Project

The final project for CAPP 30122 is to build software that achieves a clearly stated goal that is of genuine interest to you and your partners. Final projects must be done in teams. A team must have a minimum of 3 and a maximum of 4 people. Teams can beformed with students from any section. For instance, 3 students of the same section can form a group, or 3 students, each one from a different section, can also form a group.

Projects must have a clearly-defined goal and use at least two sources of data. At least one source of data must be acquired using web-scraping or through the use of an API.

What you do with the data you collect is up to you. Possible options include, but are not limited to, generating visualizations, using the data as a basis for a simulation or a prediction algorithm, using the data as the basis for a small database and a simple text-based front end for querying it.

We encourage teams to seek out and exploit relevant open source libraries. You are welcome to use code you find on the web, but please keep in mind that all such code must be clearly labeled with the source. Also, all projects must include some original code. (That is, you cannot just glue together pre-existing code.) See project requirements at the end of this page.

Each team must create a group repository using chisubmit. We are using chisubmit/gitlab to make it easier to handle the repositories. Unlike regular assignments, you are welcome to post your projects on Github when you are finished.

Register project teams (Week #4): Each team must complete this form to register by no later than 6pm on Feb 1st. The form requires your repository name and so, you must create it before you complete the form.

This form requires you to provide basic information about your team along with a description of the goals of your project, etc.

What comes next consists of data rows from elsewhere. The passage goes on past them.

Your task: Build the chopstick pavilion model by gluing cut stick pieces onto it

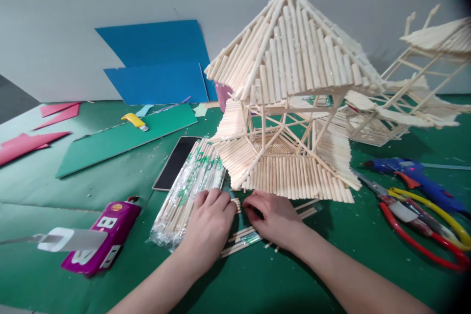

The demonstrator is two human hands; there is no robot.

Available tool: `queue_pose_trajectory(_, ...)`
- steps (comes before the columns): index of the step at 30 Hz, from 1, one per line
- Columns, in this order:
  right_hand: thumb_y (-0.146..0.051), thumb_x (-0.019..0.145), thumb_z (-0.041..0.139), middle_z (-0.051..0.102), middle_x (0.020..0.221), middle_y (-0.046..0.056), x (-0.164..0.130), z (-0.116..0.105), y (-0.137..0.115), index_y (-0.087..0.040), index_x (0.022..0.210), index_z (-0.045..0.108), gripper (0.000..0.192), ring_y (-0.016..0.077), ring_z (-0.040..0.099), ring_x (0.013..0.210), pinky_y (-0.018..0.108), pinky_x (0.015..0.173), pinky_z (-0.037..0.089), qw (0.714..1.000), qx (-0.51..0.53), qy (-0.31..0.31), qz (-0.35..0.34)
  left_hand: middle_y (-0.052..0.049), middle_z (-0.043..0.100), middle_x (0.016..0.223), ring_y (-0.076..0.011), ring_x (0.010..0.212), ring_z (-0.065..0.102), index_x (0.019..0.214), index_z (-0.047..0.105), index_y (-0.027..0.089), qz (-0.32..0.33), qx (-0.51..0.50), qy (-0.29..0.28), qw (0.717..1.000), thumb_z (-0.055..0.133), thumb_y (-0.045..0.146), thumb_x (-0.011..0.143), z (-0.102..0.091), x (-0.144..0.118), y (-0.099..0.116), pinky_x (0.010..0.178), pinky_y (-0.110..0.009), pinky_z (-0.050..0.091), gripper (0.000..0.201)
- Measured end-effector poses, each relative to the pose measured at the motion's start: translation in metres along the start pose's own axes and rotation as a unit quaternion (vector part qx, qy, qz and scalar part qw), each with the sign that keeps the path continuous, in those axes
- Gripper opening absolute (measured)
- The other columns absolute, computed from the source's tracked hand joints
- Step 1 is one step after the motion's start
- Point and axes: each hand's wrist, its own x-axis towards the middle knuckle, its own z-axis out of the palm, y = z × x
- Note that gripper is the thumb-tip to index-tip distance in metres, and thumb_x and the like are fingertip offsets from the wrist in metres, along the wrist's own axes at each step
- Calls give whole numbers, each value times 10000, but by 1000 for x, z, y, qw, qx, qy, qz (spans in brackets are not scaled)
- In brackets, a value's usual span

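On the tabletop (235, 289), toward the middle of the near edge, I see the left hand (211, 218) curled around short stick pieces (237, 203) whose ends poke out past the thumb. The right hand (270, 216) faces it, fingers bent and the thumb gap narrow; I cannot tell whether anything is pinched there.

Right behind them stands the stick pavilion (263, 66), its front rim so close to the right knuckles that a raised wrist could knock it or loosen a stick. The loose sticks (239, 245) under the right hand might roll if a forearm brushes them. By the right edge, the blue glue gun (430, 184) shows a red light; if it is hot, a rightward reach risks a burn, and the scissors (386, 194) beside it have their blades toward the pavilion.

The wrapped stick packet (189, 186) lies against the left hand, hemming it in, with a phone (178, 162) partly beneath it. Nearer the left corner, a purple power strip (127, 223) carries a white charger (73, 240), whose cable could snag a sleeve. Toward the far edge are a green board (128, 140), a yellow cutter (135, 120) and blue boards (158, 83); a second stick model (437, 41) fills the far right corner.
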Motion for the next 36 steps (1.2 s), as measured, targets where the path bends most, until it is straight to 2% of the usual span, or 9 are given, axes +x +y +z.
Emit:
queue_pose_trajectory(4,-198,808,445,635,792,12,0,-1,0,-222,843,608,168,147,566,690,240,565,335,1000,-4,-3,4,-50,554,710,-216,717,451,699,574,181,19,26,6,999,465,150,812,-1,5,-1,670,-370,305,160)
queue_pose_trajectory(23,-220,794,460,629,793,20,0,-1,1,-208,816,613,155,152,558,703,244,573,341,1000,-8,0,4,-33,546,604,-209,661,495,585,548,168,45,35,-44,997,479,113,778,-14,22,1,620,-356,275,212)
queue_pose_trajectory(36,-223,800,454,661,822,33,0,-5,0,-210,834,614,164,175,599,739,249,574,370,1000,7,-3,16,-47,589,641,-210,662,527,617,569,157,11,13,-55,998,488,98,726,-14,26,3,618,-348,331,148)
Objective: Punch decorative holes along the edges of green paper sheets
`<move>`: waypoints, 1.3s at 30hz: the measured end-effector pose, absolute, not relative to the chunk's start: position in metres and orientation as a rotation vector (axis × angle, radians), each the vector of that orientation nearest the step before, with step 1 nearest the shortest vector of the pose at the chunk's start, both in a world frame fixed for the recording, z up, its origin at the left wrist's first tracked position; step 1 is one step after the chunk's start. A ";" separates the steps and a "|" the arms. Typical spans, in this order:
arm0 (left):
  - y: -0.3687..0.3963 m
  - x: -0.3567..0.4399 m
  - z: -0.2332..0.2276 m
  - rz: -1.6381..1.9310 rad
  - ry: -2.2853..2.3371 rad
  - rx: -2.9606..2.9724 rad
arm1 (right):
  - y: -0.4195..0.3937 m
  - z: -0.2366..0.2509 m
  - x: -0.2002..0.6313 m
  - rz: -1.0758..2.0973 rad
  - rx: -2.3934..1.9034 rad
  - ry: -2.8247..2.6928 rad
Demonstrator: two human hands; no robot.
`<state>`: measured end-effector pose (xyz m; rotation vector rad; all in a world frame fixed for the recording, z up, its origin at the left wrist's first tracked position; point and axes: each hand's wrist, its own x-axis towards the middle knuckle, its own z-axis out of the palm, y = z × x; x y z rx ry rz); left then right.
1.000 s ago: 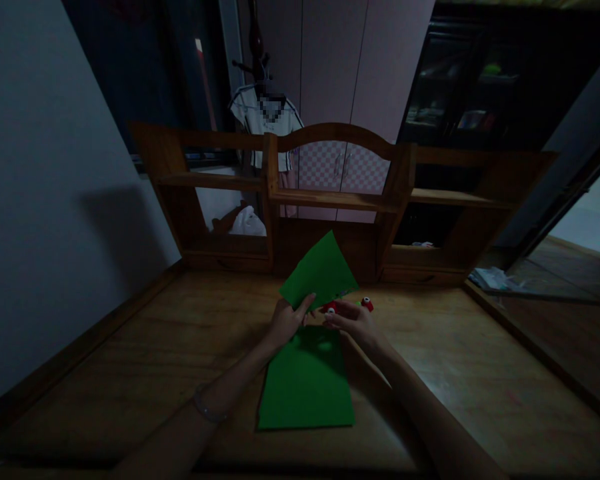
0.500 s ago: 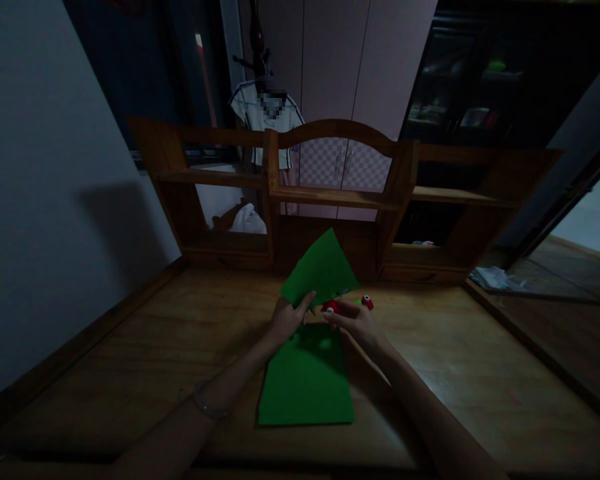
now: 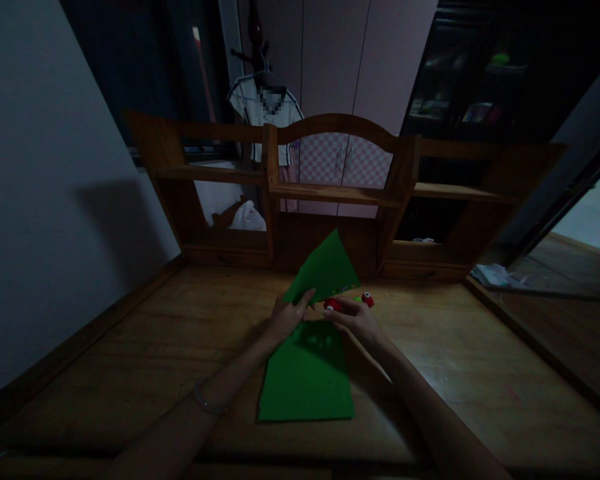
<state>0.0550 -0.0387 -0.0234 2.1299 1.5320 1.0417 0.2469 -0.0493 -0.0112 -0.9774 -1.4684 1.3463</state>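
- The left hand sits just left of the frame's centre, its grip pinched on the lower edge of a raised green sheet, thumb across the near face.
- That raised green sheet tilts up and away, its top corner reaching up in front of the dark wooden shelf unit at the back of the desk.
- The right hand sits just right of centre, its grip closed on red-handled scissors; a second red loop shows just beyond the knuckles.
- The blades are hidden behind the fingers and paper, so where they meet the sheet's edge cannot be told.
- A second green sheet lies flat on the desk below both hands, its near edge squarely cut, its far edge under the hands' shadow.
- Bare wood stretches wide to the lower left and lower right of the flat sheet.
- A grey wall closes off the left of the frame.
- At the right, the desk's edge runs diagonally, with crumpled white material near its far end.
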 end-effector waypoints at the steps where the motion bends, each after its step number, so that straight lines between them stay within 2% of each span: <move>1: -0.038 0.055 -0.024 0.992 1.517 2.195 | -0.049 -0.012 0.247 1.349 -0.964 -1.472; 10: -0.034 0.052 -0.034 0.795 1.563 2.353 | -0.051 -0.009 0.249 1.381 -0.942 -1.503; 23: -0.050 0.067 -0.002 0.996 1.417 1.844 | -0.046 -0.019 0.249 1.389 -0.954 -1.308; 39: -0.043 0.069 -0.014 1.085 1.342 1.780 | -0.054 -0.014 0.242 1.344 -1.020 -1.281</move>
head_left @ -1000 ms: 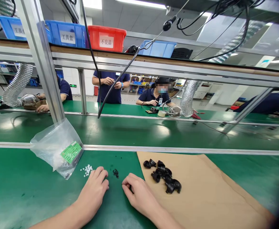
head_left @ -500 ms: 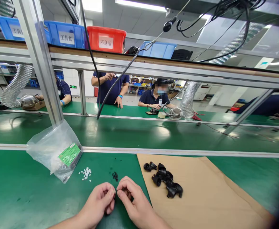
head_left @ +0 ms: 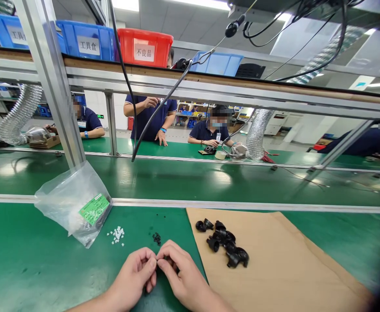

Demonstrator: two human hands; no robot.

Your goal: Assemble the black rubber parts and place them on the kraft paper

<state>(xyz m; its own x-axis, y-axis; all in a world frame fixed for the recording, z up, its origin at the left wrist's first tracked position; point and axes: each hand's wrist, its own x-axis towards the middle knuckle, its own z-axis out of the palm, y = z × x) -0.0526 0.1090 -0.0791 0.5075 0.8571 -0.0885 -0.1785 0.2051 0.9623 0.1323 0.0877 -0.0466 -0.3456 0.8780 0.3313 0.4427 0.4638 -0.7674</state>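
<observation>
Left hand (head_left: 134,277) and right hand (head_left: 180,277) pinch one small part together; black parts (head_left: 224,245) lie untouched on the paper (head_left: 274,268).

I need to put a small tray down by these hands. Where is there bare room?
The brown paper sheet is bare right of the black parts. The green mat is bare left of the left hand, below the plastic bag. It is crowded around the white bits, the black bits and both hands.

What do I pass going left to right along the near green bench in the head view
plastic bag → white bits → tiny black bits → black parts on the brown paper
</observation>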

Project Checkin (Week #6): Please come back here in week 6. We will provide a link to provide additional information about your project progress. We will also require additonal information about your data sources and team member responsibilities.

Final Project Poster Session (Monday, March 16th, 7-9pm in JCL 390): We will be holding a poster session on Monday, March 16th from 7-9pm. Each team will be required to put together a poster for the session. Posters should include a description of the project’s goal, the results obtained, and a brief description of the software, including a pointer to any algorithms or tools that your team found to be particularly useful. If your software is interactive, you are encouraged to set up a demo at the poster session.

Completed Software (March 16th at 5pm): Each submission should include a README file that contains a list of required libraries (with version numbers) and description of how to run the software. We must be able to run your software on a VM and we must be able to understand the structure of your code without undue effort.

All students in the class must participate in the poster session.

Project Requirements: As a recap of the information provided above and with a few additional requirements, the project must include at least the following:

  1. At least two sources of data. One source of data must be acquired using web-scraping or through the use of an API. Other sources of data can be acquired as the group sees fit.
  2. A data analysis component must be part of the project. For example, as stated above, using the data as a basis for a simulation or prediction algorithm. Data visualization with interpretation of the results is also acceptable.
  3. Specific components built by each team member. Every team member is responsible for implementing a component of the project’s software. We expect projects to include roughly 400-600 lines of code. This range should be interpreted as a guideline, rather than as a firm requirement. A project that uses a complex algorithm might have fewer lines of code. A project that mainly integrates data from many different sources or software components might have more.
  4. A visual or textual output. What the program generates (i.e., outputs) is up to you. For example, generating visualizations, a JSON string with the results of performing a query on the database. You can check with the instructors if you are unsure about this requirement.